■ **Task to complete**: If a line holds the word "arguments", copy it from the entries.

---------- Data listing

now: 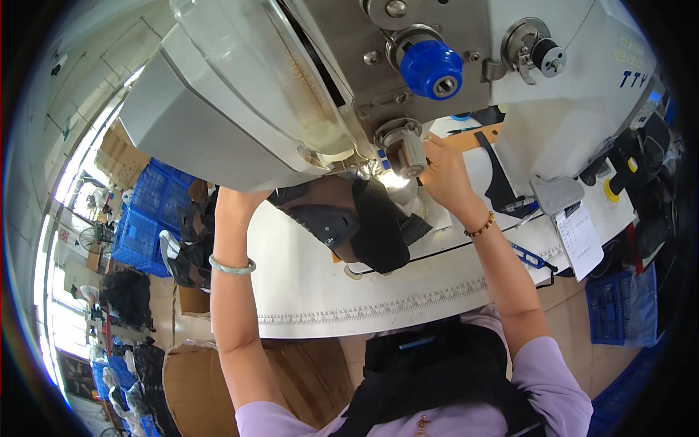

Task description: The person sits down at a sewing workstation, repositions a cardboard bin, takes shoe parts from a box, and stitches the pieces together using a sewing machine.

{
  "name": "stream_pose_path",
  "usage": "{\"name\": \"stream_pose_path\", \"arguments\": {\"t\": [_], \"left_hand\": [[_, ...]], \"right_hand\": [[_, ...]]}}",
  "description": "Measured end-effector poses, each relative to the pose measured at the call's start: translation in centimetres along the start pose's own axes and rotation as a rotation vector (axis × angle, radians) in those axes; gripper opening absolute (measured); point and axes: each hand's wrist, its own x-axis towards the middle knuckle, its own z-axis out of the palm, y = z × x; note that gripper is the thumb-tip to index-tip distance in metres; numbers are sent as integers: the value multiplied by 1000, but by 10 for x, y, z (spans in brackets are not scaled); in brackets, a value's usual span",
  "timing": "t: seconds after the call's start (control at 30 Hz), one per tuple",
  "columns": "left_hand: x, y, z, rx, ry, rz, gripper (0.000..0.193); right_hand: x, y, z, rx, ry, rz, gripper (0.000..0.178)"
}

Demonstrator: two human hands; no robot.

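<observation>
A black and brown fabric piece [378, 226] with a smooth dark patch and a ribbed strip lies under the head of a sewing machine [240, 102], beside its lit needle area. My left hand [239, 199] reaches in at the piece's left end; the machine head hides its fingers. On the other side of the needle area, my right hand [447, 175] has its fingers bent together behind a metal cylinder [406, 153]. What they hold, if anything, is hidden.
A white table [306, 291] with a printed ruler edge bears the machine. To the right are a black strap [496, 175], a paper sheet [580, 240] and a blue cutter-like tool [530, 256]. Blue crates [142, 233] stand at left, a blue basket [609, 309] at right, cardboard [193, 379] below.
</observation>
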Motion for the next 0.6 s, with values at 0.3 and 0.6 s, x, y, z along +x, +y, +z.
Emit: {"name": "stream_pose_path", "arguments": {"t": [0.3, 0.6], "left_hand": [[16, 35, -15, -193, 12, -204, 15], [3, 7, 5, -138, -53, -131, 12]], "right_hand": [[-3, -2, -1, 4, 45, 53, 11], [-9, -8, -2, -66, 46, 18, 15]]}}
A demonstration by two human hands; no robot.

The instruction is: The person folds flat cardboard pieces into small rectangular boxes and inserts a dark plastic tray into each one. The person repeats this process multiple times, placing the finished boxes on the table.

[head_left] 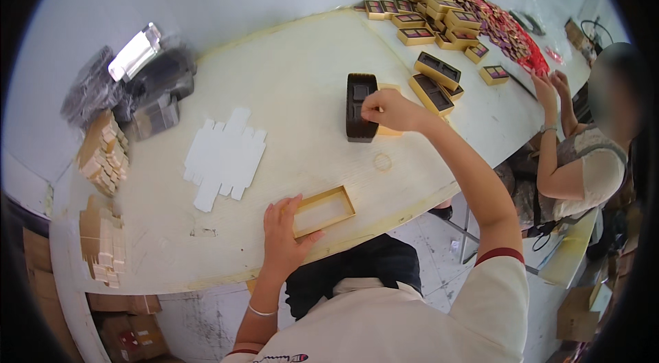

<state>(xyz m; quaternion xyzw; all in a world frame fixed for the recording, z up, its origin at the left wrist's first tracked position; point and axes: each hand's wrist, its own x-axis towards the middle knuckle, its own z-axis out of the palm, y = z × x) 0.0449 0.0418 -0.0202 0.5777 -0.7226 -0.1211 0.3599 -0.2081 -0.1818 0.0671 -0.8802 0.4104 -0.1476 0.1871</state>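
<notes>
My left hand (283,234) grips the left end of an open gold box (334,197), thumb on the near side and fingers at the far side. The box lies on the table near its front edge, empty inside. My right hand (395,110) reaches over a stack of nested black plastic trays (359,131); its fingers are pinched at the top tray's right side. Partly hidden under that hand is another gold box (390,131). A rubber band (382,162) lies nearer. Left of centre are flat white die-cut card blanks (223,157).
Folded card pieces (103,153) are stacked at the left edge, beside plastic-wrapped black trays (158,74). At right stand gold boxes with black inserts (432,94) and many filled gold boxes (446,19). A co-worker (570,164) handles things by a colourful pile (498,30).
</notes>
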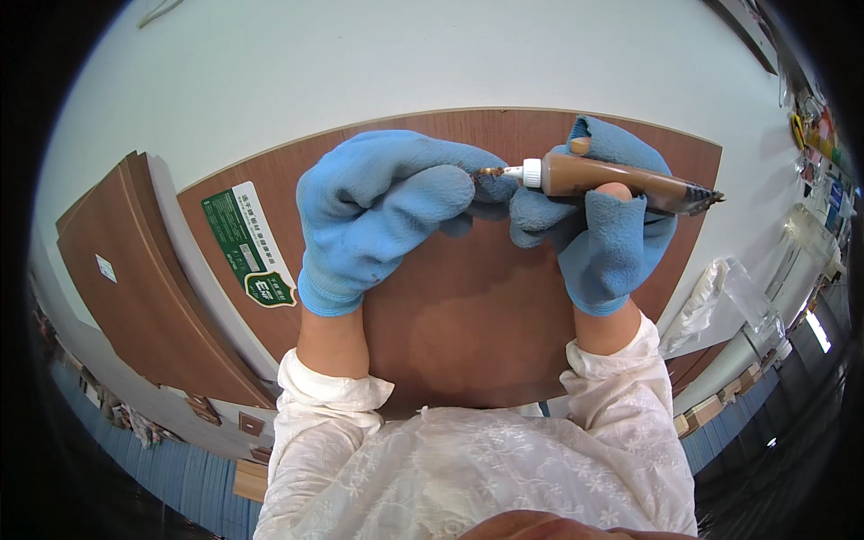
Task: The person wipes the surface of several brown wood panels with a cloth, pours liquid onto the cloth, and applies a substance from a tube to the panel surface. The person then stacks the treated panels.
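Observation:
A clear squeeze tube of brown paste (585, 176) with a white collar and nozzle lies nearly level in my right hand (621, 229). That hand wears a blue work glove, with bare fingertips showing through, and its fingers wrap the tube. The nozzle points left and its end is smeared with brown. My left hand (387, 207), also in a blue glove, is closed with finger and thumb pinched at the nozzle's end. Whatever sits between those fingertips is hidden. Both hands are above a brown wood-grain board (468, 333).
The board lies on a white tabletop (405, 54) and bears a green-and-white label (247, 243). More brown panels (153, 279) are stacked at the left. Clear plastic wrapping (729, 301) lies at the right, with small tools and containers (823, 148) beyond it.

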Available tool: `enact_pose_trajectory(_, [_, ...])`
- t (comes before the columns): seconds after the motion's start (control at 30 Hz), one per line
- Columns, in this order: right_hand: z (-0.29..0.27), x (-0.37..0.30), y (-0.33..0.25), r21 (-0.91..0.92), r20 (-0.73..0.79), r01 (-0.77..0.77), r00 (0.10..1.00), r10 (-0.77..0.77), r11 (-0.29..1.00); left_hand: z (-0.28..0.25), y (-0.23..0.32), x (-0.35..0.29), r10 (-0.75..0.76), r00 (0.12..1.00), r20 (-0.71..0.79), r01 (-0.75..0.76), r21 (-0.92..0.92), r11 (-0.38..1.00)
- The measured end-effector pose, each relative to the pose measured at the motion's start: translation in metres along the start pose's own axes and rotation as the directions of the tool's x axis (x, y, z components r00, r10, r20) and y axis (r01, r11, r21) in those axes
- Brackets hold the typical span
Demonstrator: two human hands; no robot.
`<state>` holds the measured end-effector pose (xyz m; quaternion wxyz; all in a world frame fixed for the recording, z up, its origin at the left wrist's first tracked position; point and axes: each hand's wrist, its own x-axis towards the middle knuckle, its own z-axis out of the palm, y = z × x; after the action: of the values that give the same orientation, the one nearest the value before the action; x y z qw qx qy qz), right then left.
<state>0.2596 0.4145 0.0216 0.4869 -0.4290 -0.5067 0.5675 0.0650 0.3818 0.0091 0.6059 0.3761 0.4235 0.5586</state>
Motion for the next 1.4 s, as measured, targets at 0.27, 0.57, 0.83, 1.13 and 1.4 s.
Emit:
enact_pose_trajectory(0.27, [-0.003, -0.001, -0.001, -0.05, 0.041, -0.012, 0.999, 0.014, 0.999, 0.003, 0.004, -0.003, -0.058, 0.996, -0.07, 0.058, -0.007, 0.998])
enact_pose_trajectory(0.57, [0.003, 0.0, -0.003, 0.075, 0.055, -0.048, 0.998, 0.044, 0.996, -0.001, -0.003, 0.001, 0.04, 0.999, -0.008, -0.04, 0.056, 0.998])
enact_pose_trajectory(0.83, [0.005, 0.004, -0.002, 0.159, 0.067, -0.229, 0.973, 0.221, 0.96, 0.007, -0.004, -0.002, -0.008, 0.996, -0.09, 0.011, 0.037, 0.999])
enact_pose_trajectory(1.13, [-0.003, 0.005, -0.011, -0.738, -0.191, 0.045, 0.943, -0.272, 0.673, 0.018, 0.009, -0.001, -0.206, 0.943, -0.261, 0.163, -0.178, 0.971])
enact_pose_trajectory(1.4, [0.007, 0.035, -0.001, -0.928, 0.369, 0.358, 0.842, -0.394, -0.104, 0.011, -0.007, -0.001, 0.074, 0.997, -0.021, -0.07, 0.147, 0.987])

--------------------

■ **Response**:
  "usage": "{\"name\": \"stream_pose_path\", \"arguments\": {\"t\": [_], \"left_hand\": [[_, ...]], \"right_hand\": [[_, ...]]}}",
Emit: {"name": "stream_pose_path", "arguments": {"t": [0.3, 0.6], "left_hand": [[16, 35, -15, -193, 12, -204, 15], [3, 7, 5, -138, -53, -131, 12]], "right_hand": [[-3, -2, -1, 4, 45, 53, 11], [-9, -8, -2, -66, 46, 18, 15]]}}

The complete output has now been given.